Berikut ini ada beberapa buku karya Ibu Kartini

  1. Buku “Habis Gelap Terbitlah Terang” terbit pada 1922 oleh Balai Pustaka dan merupakan hasil revisi Armijn Pane, salah seorang sastrawan pelopor Pujangga Baru. Pada 1938, buku Habis Gelap Terbitlah Terang terbit ulang dalamversi nan berbeda dengan buku-buku terjemahan dari Door Duisternis Tot Licht. Buku terjemahan Armijn Pane ini dicetak ulang hingga sebelas kali cetak. Selain itu, Surat-surat Ibu Kartini juga diterjemahkan ke dalam bahasa Jawa dan Sunda. Armijn Pane membagi buku ini ke dalam lima bab pembahasan. Pembagian tersebut sengaja ia lakukan buat menunjukkan perkembangan pemikiran Ibu Kartini selama masa-masa berkorespondensi. Armijn Pane juga meringkas jumlah surat Ibu Kartini menjadi 87 surat saja. Lantaran, menurutnya banyak pengulangan atas surat serupa sekaligus buat menjaga nilai romantik isi suratnya.
  1. Surat-surat Ibu Kartini, Renungan Tentang dan Untuk Bangsanya . Buku ini awalnya di terjemahkan Sulastin dari buku Door Duisternis Tot Licht di Universitas Leiden, Belanda, saat ia menempuhstudi di bidang sastra tahun 1972. Pada 1979, hasil kerja keras Sulastin Sutrisno menerjemahkan buku Door Duisternis Tot Licht pun terbit berjudul Surat-surat Kartini, Renungan Tentang dan Untuk Bangsanya . Jika diterjemahkan orisinil dari bahasa Belanda, menurut Sulastin, terjemahan seharusnya; " Surat-surat Kartini, Renungan Tentang dan Untuk Bangsa Jawa ". Sulastin menilai, meski tertulis Jawa, sesungguhnya cita-cita Kartini ialah buat kemajuan seluruh bangsa Indonesia.
  1. Letters from Kartini, An Indonesian Feminist 1900-1904 . Buku nan disusun oleh Joost Coté ini tak hanya menerjemahkan surat-surat dalam Door Duisternis Tot Licht versi Abendanon, tetapi meliputi seluruh surat orisinil Kartini pada Nyonya Abendanon-Mandri hasil temuannya. Pada buku terjemahan Joost Coté, kita dapat membaca surat-surat kartini nan tergolong sensitif nan tak terdapat pada Door Duisternis Tot Licht versi Abendanon. Dalam buku ini, Joost Coté mengoleksi 108 surat-surat Kartini kepada Nyonya Rosa Manuela Abendanon-Mandri dan suaminya JH Abendanon, termasuk 46 surat nan dibuat Rukmini, Kardinah, Kartinah, dan Soematrie.

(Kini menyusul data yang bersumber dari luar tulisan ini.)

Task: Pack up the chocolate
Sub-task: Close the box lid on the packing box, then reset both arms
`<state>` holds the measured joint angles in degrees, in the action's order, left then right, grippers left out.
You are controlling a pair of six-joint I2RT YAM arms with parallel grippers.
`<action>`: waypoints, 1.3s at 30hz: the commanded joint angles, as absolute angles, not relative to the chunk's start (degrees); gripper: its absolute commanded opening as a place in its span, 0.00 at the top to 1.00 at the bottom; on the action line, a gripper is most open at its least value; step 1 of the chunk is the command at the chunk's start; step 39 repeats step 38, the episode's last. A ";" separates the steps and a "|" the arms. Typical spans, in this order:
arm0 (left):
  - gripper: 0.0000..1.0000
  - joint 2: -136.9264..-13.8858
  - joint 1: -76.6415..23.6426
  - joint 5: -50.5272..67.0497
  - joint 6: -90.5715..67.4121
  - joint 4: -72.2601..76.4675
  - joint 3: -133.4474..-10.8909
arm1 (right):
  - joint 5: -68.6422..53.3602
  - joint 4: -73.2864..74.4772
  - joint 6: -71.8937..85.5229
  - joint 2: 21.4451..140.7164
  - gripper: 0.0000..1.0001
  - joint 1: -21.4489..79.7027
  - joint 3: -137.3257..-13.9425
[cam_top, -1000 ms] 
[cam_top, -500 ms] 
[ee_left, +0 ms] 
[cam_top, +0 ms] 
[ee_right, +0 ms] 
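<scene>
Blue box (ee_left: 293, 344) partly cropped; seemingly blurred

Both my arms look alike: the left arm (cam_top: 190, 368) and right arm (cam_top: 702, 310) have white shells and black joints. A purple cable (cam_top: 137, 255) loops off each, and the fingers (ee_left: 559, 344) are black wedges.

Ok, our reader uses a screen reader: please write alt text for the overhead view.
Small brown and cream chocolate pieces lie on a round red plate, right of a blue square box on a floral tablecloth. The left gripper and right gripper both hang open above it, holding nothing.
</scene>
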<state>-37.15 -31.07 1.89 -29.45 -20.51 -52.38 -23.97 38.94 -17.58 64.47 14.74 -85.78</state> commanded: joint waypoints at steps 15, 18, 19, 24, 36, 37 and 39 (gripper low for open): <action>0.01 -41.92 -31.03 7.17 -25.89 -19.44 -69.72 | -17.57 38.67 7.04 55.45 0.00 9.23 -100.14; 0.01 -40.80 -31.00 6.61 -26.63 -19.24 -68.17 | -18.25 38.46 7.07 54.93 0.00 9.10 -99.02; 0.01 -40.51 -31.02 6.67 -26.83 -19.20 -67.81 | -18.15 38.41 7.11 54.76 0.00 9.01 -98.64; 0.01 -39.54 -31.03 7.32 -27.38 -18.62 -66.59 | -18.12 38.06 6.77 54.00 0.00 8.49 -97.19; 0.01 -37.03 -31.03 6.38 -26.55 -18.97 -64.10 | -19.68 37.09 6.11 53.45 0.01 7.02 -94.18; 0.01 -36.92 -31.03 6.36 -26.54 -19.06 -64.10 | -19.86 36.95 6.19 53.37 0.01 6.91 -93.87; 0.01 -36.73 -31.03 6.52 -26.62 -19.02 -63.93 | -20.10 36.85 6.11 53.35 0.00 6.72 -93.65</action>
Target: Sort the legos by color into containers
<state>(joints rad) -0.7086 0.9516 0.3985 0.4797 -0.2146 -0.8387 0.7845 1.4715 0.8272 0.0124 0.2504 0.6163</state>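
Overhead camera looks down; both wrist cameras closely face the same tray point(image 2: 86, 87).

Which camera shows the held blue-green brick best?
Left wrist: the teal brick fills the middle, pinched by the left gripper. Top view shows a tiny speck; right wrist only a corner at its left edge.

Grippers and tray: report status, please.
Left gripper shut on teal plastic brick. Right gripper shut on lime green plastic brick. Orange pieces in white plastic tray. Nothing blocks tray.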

  1. Panggil Aku Kartini Saja . Buku ini disusun oleh Pramoedya Ananta Toer nan ia kumpulkan dari pengumpulan data berbagaisumber nan ditemukan Pramoedya.
  1. "Kartini Surat-surat kepada Ny RM Abendanon-Mandri dan suaminya”. Akhir 1987, Sulastin Sutrisno memberi gambaran baru perihal sosok Kartini. Selain dikenal sebagai pejuang emansipasi nan berpikir terbuka dibanding dengan wanita Jawa pada masanya. Dalam buku ini terdapat surat tanggal 27 Oktober 1902, nan menyatakan bahwa Kartini menulis pada Nyonya Abendanon nan mengabarkan bahwa ia telah memulai pola hidupvegetarian. Dalam buku ini banyak hal baru nan dimunculkan oleh Sulastin Sutrisno nan tak terdapat pada buku tentang Kartini sebelumnya.
  1. “Aku Mau ... Feminisme dan Nasionalisme. Surat-surat Ibu Kartini kepada Stella Zeehandelaar 1899-1903.” Buku kumpulan surat Ibu Kartini kepada Stella Zeehandelaar periode 1899-1903 diterbitkan dalam rangka memperingati 100 tahun mati Kartini. Isinya mengangkat paras lain Ibu Kartini. " Aku Mau .. ." ialah moto Ibu Kartini. Sepenggal ungkapan nan berbicara tentang banyak hal: sosial, budaya, agama, bahkan korupsi. Maka tidak hiperbola jika Ibu Kartini disebut sebagai tonggak kebangkitan perempuan Indonesia.